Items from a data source
========================

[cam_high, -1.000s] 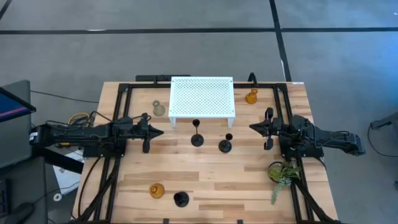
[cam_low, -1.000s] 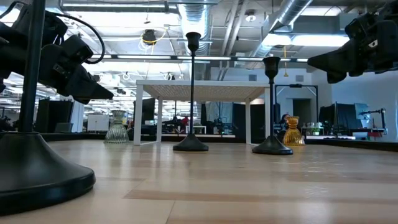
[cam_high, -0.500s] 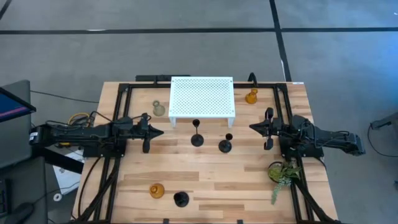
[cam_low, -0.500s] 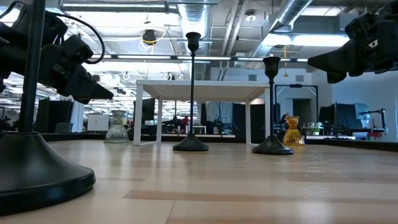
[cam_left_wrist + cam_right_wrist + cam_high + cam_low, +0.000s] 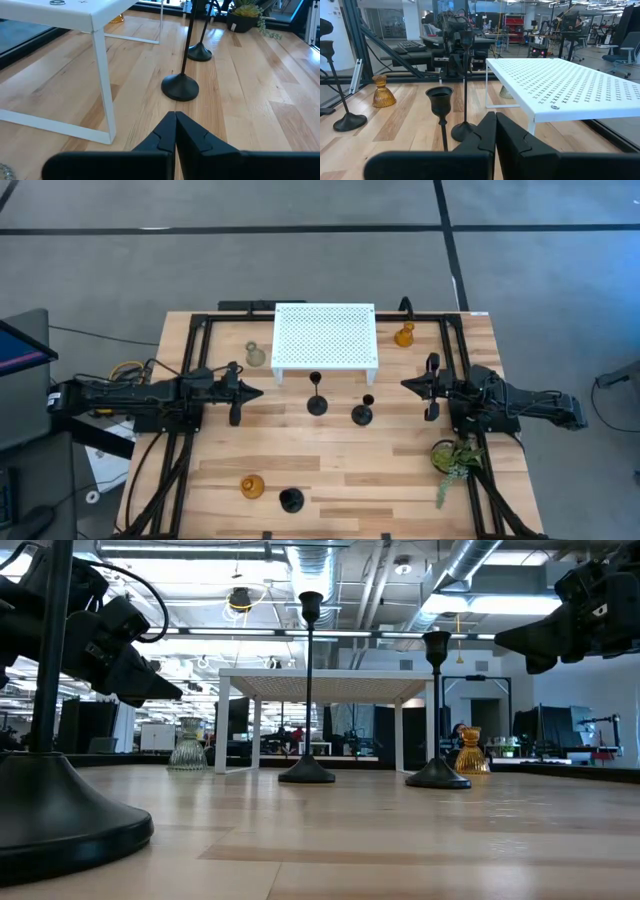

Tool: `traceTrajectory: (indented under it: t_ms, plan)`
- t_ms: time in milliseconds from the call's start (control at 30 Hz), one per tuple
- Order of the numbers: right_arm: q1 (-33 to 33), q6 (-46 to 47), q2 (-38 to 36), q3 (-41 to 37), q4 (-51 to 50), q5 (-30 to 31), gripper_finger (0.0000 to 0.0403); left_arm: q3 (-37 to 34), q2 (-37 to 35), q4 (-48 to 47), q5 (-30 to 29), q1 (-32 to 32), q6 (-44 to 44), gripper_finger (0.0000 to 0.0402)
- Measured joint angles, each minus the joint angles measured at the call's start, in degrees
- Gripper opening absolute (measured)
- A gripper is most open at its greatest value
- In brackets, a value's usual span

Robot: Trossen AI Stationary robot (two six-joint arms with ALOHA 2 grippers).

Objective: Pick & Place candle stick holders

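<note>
Tabletop candle stick holders [image 5: 340, 407] stand between both shut fingers [image 5: 256, 392].

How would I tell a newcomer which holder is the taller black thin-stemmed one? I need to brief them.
Find the white perforated stand at the back middle of the table. Two black thin-stemmed holders stand just in front of it. The taller one is nearer the left arm's side; its neighbour is shorter.

Six candle stick holders: two black thin-stemmed ones, taller [image 5: 316, 394] and shorter [image 5: 363, 409], between the grippers; one squat black [image 5: 290, 500]; two amber glass [image 5: 404, 334] [image 5: 252, 486]; one clear glass [image 5: 256, 354]. One white perforated stand [image 5: 324, 333]. One plant sprig [image 5: 455, 461].
</note>
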Motion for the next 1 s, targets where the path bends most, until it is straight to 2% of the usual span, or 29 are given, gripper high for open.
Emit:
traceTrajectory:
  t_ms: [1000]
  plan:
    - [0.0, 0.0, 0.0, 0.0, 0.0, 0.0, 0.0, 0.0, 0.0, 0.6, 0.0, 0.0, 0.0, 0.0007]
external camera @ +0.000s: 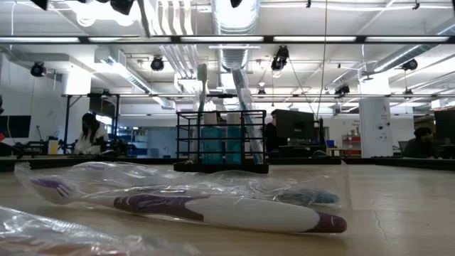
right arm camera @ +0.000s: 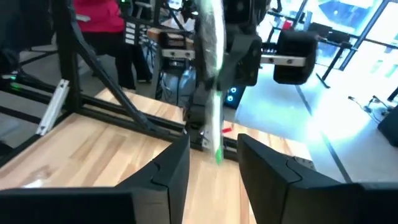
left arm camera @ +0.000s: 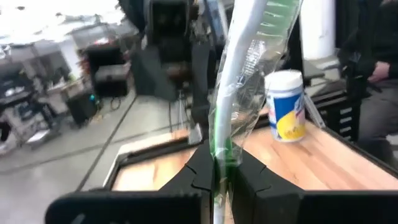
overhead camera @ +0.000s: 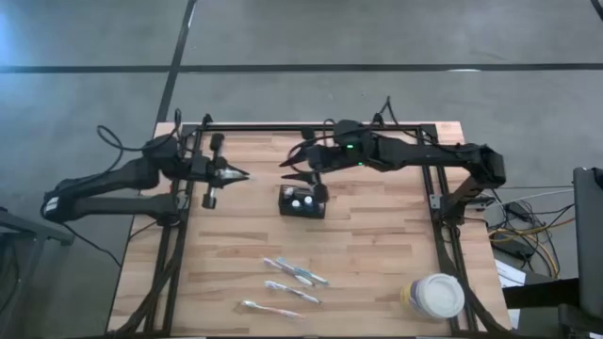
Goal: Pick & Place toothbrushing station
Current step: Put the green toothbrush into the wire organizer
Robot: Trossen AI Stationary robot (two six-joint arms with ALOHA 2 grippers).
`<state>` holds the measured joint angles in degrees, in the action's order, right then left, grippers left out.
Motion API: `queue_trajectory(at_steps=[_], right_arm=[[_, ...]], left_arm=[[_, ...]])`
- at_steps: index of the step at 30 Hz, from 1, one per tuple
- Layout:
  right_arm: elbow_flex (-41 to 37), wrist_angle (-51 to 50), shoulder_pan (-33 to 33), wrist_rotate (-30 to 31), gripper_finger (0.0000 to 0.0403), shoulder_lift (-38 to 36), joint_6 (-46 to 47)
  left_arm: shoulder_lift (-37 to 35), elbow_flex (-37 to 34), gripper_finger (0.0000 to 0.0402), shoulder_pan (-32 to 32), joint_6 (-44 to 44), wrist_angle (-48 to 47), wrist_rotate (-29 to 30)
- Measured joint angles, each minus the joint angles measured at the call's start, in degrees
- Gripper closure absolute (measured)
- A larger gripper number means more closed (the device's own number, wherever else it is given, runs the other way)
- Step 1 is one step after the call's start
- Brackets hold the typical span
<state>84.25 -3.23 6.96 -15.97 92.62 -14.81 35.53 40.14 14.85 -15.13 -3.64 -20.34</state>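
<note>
The black mesh caddy (overhead camera: 301, 201) stands on the table's middle; in the low view (external camera: 222, 146) two toothbrushes stand upright in it. My left gripper (overhead camera: 240, 174), left of the caddy and above the table, is shut on a green-and-white toothbrush in a clear wrapper (left arm camera: 242, 68). My right gripper (overhead camera: 285, 171) faces it from the right, open. In the right wrist view its fingers (right arm camera: 211, 168) stand on either side of the brush's green end (right arm camera: 217, 152), apart from it. Three wrapped toothbrushes (overhead camera: 294, 273) lie flat on the near part of the table. My left gripper pinches the wrapped toothbrush between its two fingers at the green part of its handle (left arm camera: 219, 149). The brush runs on past the fingertips, along the fingers, toward my right gripper. It is lifted clear of the table.
A round white tub with a blue and yellow label (overhead camera: 436, 295) stands at the near right corner; it also shows in the left wrist view (left arm camera: 286, 106). A black frame (overhead camera: 433, 188) runs along the table's sides and far edge. People sit in the room beyond the table.
</note>
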Motion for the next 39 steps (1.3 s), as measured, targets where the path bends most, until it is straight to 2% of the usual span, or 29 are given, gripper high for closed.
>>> queue_trajectory(at_steps=[4,9,15,19,26,31,39], right_arm=[[-6.4,1.1,0.0,-0.1,0.0278,-7.1,-1.1],[-19.5,7.1,0.0,0.9,0.0303,-19.2,-2.0],[-36.5,13.1,0.0,1.0,0.0349,-34.6,2.4],[-47.6,19.6,0.0,1.0,0.0377,-44.7,5.5],[-63.9,26.7,0.0,9.1,0.0394,-59.3,8.3],[-72.3,31.4,-0.1,10.2,0.0394,-65.0,9.8],[-81.1,45.1,0.0,10.3,0.0394,-65.5,9.8]], left_arm=[[-6.8,-3.2,0.038,0.0,1.9,-1.8,2.8],[-16.2,-10.5,0.038,0.1,6.0,-0.6,3.2],[-24.6,-21.2,0.038,0.1,10.9,5.4,8.4],[-29.8,-26.6,0.038,0.1,13.5,6.7,9.1],[-34.7,-30.4,0.038,0.1,16.3,5.3,9.7],[-34.8,-31.3,0.038,0.1,17.7,4.3,10.8],[-34.9,-35.9,0.038,0.1,17.6,4.6,11.5]])
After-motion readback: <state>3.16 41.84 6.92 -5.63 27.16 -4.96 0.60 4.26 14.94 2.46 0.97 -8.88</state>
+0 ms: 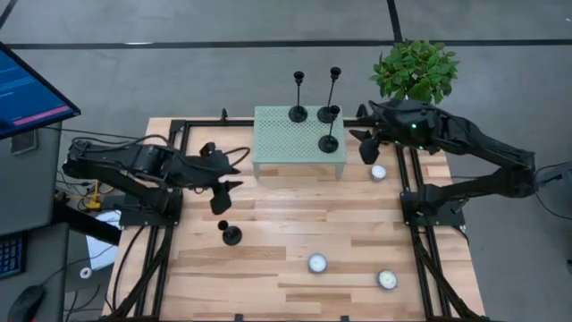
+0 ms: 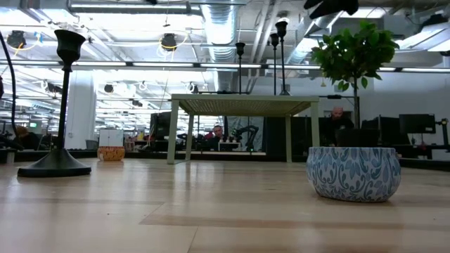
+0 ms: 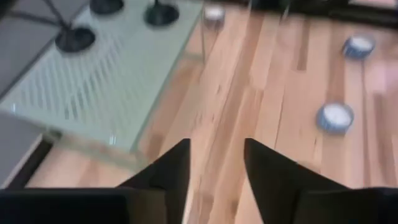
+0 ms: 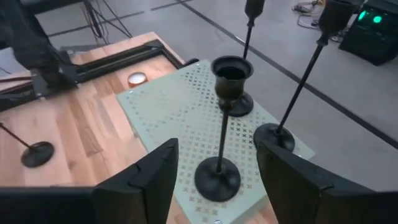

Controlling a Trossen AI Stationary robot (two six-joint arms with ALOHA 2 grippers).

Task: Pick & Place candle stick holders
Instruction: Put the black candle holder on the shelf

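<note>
Three candle stick holders stand on the perforated pale-green stand point(image 1: 298, 136): one at its back-left point(image 1: 298, 113), one at back-right point(image 1: 327, 113), and one nearest the front-right corner point(image 1: 329, 143). The fourth candle stick holder point(image 1: 231, 234) stands alone on the wooden table point(image 1: 268, 268), front-left of the stand.

Your right gripper point(image 4: 214, 163) sits just off the stand's right edge, fingers apart and empty; its wrist view has the nearest holder upright between them, untouched.

Your left gripper point(image 1: 217, 179) hovers over the table left of the stand and behind the lone holder, fingers point(image 3: 174, 168) apart, nothing between them.

Three blue-patterned tealight cups on the table: one near the right gripper point(image 1: 378, 172), two near the front point(image 1: 317, 263) point(image 1: 387, 279). A potted plant point(image 1: 415, 70) is behind the right arm.
</note>
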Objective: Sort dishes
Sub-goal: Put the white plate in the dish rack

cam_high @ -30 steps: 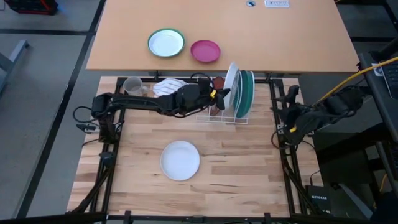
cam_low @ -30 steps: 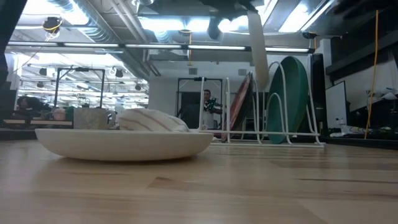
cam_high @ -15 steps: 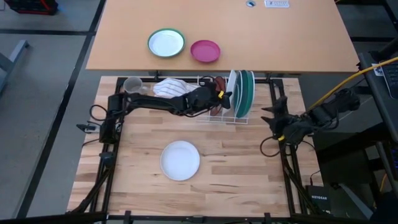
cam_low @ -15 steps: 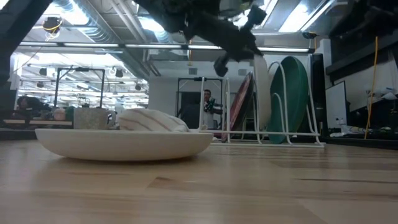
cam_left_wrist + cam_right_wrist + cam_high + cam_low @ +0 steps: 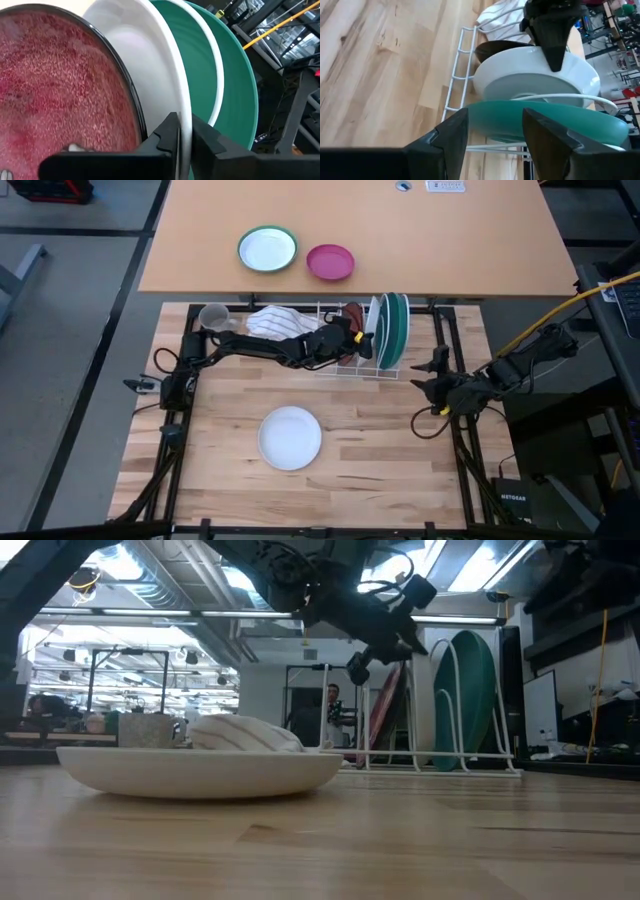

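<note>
White plate (image 5: 373, 328) now racked, left hand (image 5: 352, 337) lower.

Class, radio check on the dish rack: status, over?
Left gripper at the rack, fingers astride white plate rim. Right gripper open, waiting beside. One white plate flat on table.

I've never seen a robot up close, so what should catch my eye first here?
Probably the wire rack at the table's far edge, with a red-brown plate, a white plate and a green plate standing upright. The left end effector sits at the white plate's rim. Another white plate lies flat mid-table.
</note>
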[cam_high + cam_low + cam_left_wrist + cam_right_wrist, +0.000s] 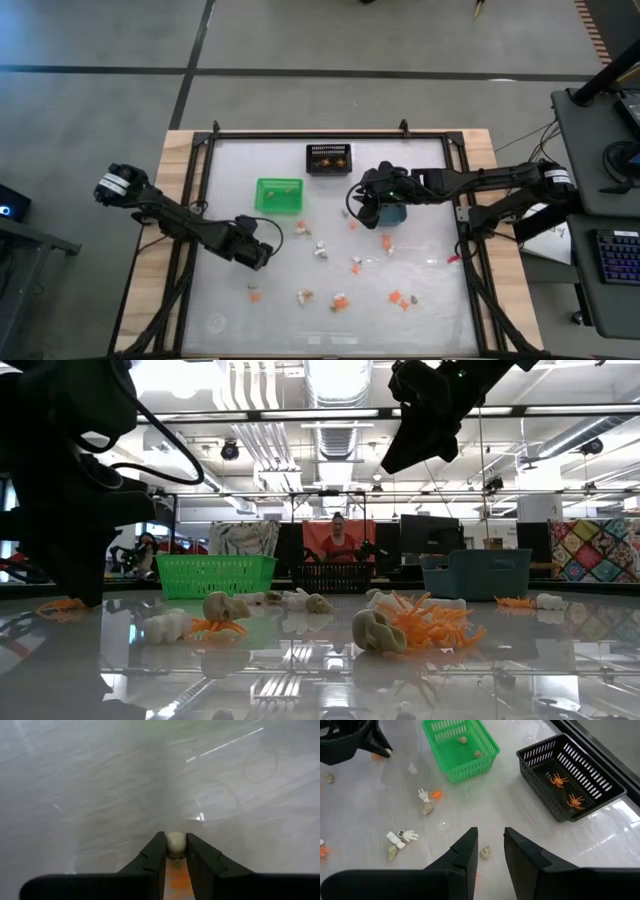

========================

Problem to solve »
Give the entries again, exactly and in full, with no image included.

Answer for this exercise »
[cam_high, -1.000s] 
[cam_low, -1.000s] 
[cam_high, -0.500s] 
[cam_low, -0.500s] 
[cam_left_wrist + cam_right_wrist + cam_high + cam_low, +0.000s] 

Tool: `traceTrajectory: (indented under it: t_ms, plan)`
- t_ms: time in milliseconds from the call's start (control at 30 Hz), one per tuple
- Order of the numbers: right_arm: q1 (-33 to 33), q6 (-46 to 47), q2 (-38 to 36), q3 (-41 to 37), q4 (-51 to 50), q5 (-30 to 31), gripper_finger (0.0000 to 0.0403); left_arm: q3 (-37 to 34), q2 (-37 to 35), q4 (-48 to 47), q5 (-30 to 29), q1 (-32 to 32), q6 (-44 to 44), gripper_finger (0.0000 to 0.0402)
- Measured joint angles, each minus the joint angles measured at the call's start, in degrees
- Gripper opening absolute (measured)
- A gripper is most open at its greatest value
- In brackets, a value's usual span

Robot: Trossen AI Stationary robot (two six-joint arms with ALOHA 2 grippers).

Objective: Pick & Place candle stick holders

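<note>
Tabletop candle stick holders [image 5: 340, 407] stand between both shut fingers [image 5: 256, 392].

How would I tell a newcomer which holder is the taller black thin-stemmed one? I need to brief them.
Find the white perforated stand at the back middle of the table. Two black thin-stemmed holders stand just in front of it. The taller one is nearer the left arm's side; its neighbour is shorter.

Six candle stick holders: two black thin-stemmed ones, taller [image 5: 316, 394] and shorter [image 5: 363, 409], between the grippers; one squat black [image 5: 290, 500]; two amber glass [image 5: 404, 334] [image 5: 252, 486]; one clear glass [image 5: 256, 354]. One white perforated stand [image 5: 324, 333]. One plant sprig [image 5: 455, 461].
</note>
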Motion for the next 1 s, targets where the path bends most, until it is straight to 2% of the usual span, or 29 are given, gripper high for open.
Emit:
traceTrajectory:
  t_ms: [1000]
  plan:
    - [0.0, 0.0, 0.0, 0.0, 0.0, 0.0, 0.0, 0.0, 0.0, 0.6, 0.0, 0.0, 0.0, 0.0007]
external camera @ +0.000s: 
right arm camera @ +0.000s: 
left arm camera @ +0.000s: 
overhead camera @ +0.000s: 
Goal: Pick & Place toothbrushing station
Current step: Put the green toothbrush into the wire organizer
Robot: Trossen AI Stationary robot (two six-joint arms with ALOHA 2 grippers).
`<state>` holds the measured joint angles in degrees, in the action's order, right then left, grippers left out.
Motion API: `queue_trajectory(at_steps=[_], right_arm=[[_, ...]], left_arm=[[_, ...]])`
- at_steps: index of the step at 30 Hz, from 1, one per tuple
- Layout:
  right_arm: elbow_flex (-41 to 37), wrist_angle (-51 to 50), shoulder_pan (-33 to 33), wrist_rotate (-30 to 31), gripper_finger (0.0000 to 0.0403), shoulder_lift (-38 to 36), joint_6 (-46 to 47)
  left_arm: shoulder_lift (-37 to 35), elbow_flex (-37 to 34), gripper_finger (0.0000 to 0.0402), shoulder_pan (-32 to 32), joint_6 (-44 to 44), wrist_angle (-48 to 47), wrist_rotate (-29 to 30)
- Measured joint angles, each minus the joint angles measured at the call's start, in degrees
- Gripper closure absolute (measured)
- A larger gripper number means more closed (the device's own number, wherever else it is given, runs the other way)
- Step 1 is one step after the call's start
- Brackets hold the typical span
<state>84.25 -3.23 6.96 -15.97 92.62 -14.81 35.53 40.14 14.85 -15.13 -3.64 -20.34</state>
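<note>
The black mesh caddy (overhead camera: 301, 201) stands on the table's middle; in the low view (external camera: 222, 146) two toothbrushes stand upright in it. My left gripper (overhead camera: 240, 174), left of the caddy and above the table, is shut on a green-and-white toothbrush in a clear wrapper (left arm camera: 242, 68). My right gripper (overhead camera: 285, 171) faces it from the right, open. In the right wrist view its fingers (right arm camera: 211, 168) stand on either side of the brush's green end (right arm camera: 217, 152), apart from it. Three wrapped toothbrushes (overhead camera: 294, 273) lie flat on the near part of the table. My left gripper pinches the wrapped toothbrush between its two fingers at the green part of its handle (left arm camera: 219, 149). The brush runs on past the fingertips, along the fingers, toward my right gripper. It is lifted clear of the table.
A round white tub with a blue and yellow label (overhead camera: 436, 295) stands at the near right corner; it also shows in the left wrist view (left arm camera: 286, 106). A black frame (overhead camera: 433, 188) runs along the table's sides and far edge. People sit in the room beyond the table.
</note>
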Motion for the next 39 steps (1.3 s), as measured, targets where the path bends most, until it is straight to 2% of the usual span, or 29 are given, gripper high for closed.
>>> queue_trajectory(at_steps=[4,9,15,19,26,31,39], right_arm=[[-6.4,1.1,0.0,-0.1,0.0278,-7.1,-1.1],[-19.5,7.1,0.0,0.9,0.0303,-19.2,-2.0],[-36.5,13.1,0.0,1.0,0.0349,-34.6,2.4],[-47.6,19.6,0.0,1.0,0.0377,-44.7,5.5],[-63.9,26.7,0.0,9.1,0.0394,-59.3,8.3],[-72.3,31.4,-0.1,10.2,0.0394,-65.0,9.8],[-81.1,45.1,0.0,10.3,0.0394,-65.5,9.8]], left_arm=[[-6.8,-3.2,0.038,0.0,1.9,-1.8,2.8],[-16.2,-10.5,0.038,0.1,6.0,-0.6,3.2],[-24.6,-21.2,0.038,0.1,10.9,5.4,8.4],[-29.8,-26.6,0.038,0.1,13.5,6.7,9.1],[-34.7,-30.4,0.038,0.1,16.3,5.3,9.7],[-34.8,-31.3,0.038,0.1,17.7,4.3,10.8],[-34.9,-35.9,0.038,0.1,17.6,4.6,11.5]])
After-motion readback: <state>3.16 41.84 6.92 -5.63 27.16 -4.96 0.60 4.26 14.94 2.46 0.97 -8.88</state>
+0 ms: 
+0 ms: 
+0 ms: 
+0 ms: 

Controlling a Trossen AI Stationary robot (two six-joint arms with ALOHA 2 grippers).

Task: Pick & Place candle stick holders
Instruction: Put the black candle holder on the shelf

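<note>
Three candle stick holders stand on the perforated pale-green stand point(image 1: 298, 136): one at its back-left point(image 1: 298, 113), one at back-right point(image 1: 327, 113), and one nearest the front-right corner point(image 1: 329, 143). The fourth candle stick holder point(image 1: 231, 234) stands alone on the wooden table point(image 1: 268, 268), front-left of the stand.

Your right gripper point(image 4: 214, 163) sits just off the stand's right edge, fingers apart and empty; its wrist view has the nearest holder upright between them, untouched.

Your left gripper point(image 1: 217, 179) hovers over the table left of the stand and behind the lone holder, fingers point(image 3: 174, 168) apart, nothing between them.

Three blue-patterned tealight cups on the table: one near the right gripper point(image 1: 378, 172), two near the front point(image 1: 317, 263) point(image 1: 387, 279). A potted plant point(image 1: 415, 70) is behind the right arm.
</note>
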Objective: Sort dishes
Sub-goal: Put the white plate in the dish rack

cam_high @ -30 steps: 
cam_low @ -30 steps: 
cam_high @ -15 steps: 
cam_low @ -15 steps: 
cam_left_wrist + cam_right_wrist + cam_high + cam_low @ +0 steps: 

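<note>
White plate (image 5: 373, 328) now racked, left hand (image 5: 352, 337) lower.

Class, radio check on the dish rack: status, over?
Left gripper at the rack, fingers astride white plate rim. Right gripper open, waiting beside. One white plate flat on table.

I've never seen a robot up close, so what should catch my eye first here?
Probably the wire rack at the table's far edge, with a red-brown plate, a white plate and a green plate standing upright. The left end effector sits at the white plate's rim. Another white plate lies flat mid-table.
</note>
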[cam_high + cam_low + cam_left_wrist + cam_right_wrist, +0.000s] 

Nothing else is required to finish the exercise.